Planner profits already hurt by FOFA
Financial planners were feeling the squeeze from higher regulatory obligations even before the Government's changes to the Future of Financial Advice (FOFA) laws were overturned in the Senate.
That is the bottom line of new research conducted by Wealth Insights which has revealed that planners were seeing higher compliance costs impacting their profit margins even without adding the costs of "opt-in" and increased fee disclosure, both of which had been substantially removed in the now-defunct regulatory changes introduced by the Minister for Finance and Acting Assistant Treasurer, Senator Mathias Cormann.
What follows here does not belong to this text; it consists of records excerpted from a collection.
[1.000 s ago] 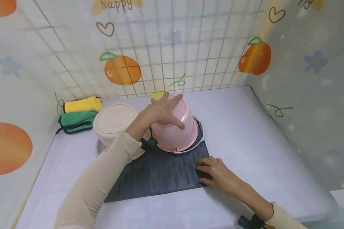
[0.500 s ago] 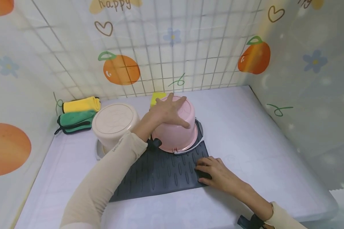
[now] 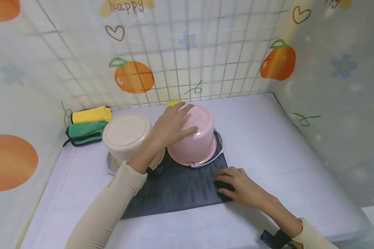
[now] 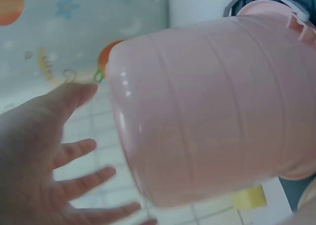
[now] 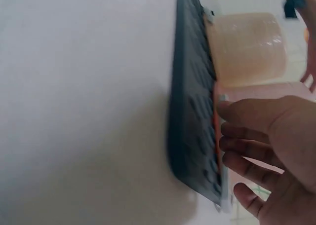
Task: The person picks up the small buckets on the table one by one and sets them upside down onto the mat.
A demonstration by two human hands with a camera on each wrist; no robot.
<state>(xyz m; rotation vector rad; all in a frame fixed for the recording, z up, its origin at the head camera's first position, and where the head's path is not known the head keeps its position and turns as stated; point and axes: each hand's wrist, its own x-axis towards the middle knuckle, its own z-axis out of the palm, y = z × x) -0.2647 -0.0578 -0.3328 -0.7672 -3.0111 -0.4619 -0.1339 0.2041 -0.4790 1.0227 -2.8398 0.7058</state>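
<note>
A pink bucket (image 3: 199,138) stands upside down on a dark ribbed mat (image 3: 177,197), its pale handle lying around the rim. My left hand (image 3: 171,126) hovers over the bucket's base in the head view. From the left wrist, that hand (image 4: 29,151) shows spread fingers, with a gap between them and the base. A beige bucket (image 3: 127,129), also upturned, sits to the left, partly behind my left forearm. At the mat's front right corner is my right hand (image 3: 241,186), fingers loosely bent and holding nothing in the right wrist view.
Folded yellow (image 3: 91,114) and green cloths (image 3: 85,129) lie at the back left. Something yellow (image 3: 173,103) shows behind the pink bucket. A curtain with printed oranges (image 3: 134,76) hangs around the table (image 3: 268,145).
My left hand has shifted left and drawn back from the pink bucket's base. Both buckets stay in place. The right hand has lifted slightly at the mat's corner.
</note>
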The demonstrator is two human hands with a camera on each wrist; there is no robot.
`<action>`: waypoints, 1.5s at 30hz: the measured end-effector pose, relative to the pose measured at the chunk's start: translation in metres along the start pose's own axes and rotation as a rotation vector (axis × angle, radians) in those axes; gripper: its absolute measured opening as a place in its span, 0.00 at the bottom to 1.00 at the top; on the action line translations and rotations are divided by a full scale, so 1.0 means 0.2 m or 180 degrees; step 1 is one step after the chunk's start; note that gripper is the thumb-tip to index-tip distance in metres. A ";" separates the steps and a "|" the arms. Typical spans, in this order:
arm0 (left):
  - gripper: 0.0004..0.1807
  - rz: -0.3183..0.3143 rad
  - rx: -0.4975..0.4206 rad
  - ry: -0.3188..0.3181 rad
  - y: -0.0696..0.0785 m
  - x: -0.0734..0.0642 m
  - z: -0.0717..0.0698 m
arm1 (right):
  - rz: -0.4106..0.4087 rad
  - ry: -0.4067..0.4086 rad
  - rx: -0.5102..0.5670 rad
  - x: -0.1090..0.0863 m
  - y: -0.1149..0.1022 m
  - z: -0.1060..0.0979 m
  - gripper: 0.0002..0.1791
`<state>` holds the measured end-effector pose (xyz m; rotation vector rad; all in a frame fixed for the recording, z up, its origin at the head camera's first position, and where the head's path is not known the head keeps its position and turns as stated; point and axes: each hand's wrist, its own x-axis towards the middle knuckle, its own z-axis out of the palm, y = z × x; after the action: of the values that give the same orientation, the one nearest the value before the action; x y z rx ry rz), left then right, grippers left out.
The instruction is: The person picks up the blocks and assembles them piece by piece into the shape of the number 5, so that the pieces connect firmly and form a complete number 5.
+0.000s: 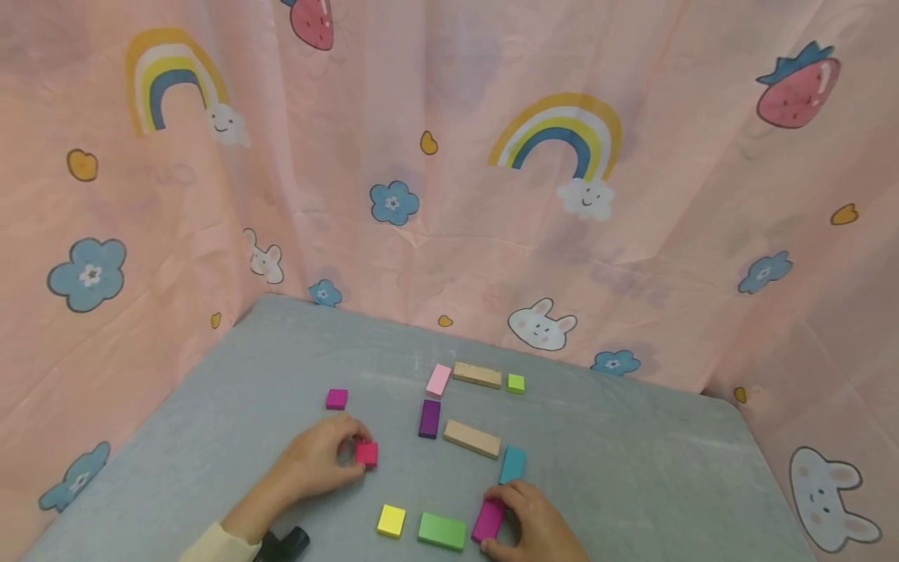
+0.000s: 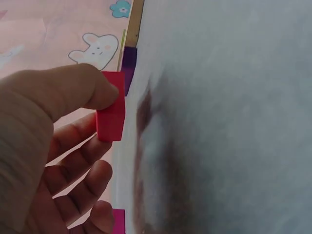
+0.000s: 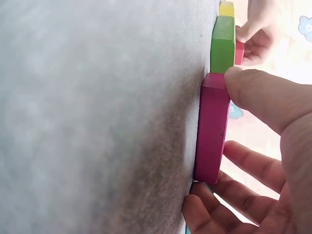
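My left hand [image 1: 319,460] pinches a small red block [image 1: 367,455] between thumb and fingers. The left wrist view shows that red block [image 2: 111,107] held just off the grey tabletop. At the front right, my right hand [image 1: 537,527] grips a magenta rectangular block [image 1: 488,521], thumb at one end and fingers at the other. In the right wrist view this magenta block [image 3: 212,129] lies along the tabletop, close to a green block [image 3: 223,45]. A blue block [image 1: 513,464] lies just beyond the right fingertips. To the left of the green block is a yellow square block [image 1: 391,521].
Farther back, a purple block [image 1: 430,419], a pink block [image 1: 438,381], two plain wooden blocks and a small lime block [image 1: 516,383] form a bent line. A small magenta block [image 1: 337,399] lies beyond my left hand. A printed pink curtain [image 1: 463,257] borders the grey table [image 1: 632,468].
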<state>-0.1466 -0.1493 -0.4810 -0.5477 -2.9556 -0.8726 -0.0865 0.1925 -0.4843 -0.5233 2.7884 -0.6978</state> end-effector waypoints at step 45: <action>0.16 0.0457 -0.0305 -0.0869 -0.01 -0.05 -0.01 | -0.0014 -0.0003 -0.0037 0.00 -0.01 -0.01 0.29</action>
<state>-0.1379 -0.1551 -0.4813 -0.9421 -3.0700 -1.0022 -0.0870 0.1913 -0.4817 -0.5319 2.7929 -0.6826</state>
Commenting on the research, Wealth Insights managing director, Vanessa McMahon said there was no question that FOFA had adversely impacted planner profit margins and that the reversal of the Government's regulations by the Senate would create further pressure on their bottom line.
The Wealth Insights research sought to gain a picture of the impact of compliance costs on planners looking back over the past two years and found that the majority had seen a negative impact to their bottom line with compliance costs increasing, generating a commensurate decrease in profitability.
The company asked planners the simple question, what has been the impact of regulatory change on profit over the past couple of years?
Forty four per cent of advisers said they had seen their profit decrease, with seven per cent of those people pointing to a decrease of more than 20 per cent.
This compared to only 27 per cent of those surveyed who said their profit had increased and 30 per cent who said their had been no impact.
McMahon said it was clear that the compliance costs associated with FOFA had been problematic for planners even in an environment where they knew the Government was seeking to reduce what it regarded as undue red tape.
"It follows that the changes resulting from the Senate vote will have a negative impact," she said.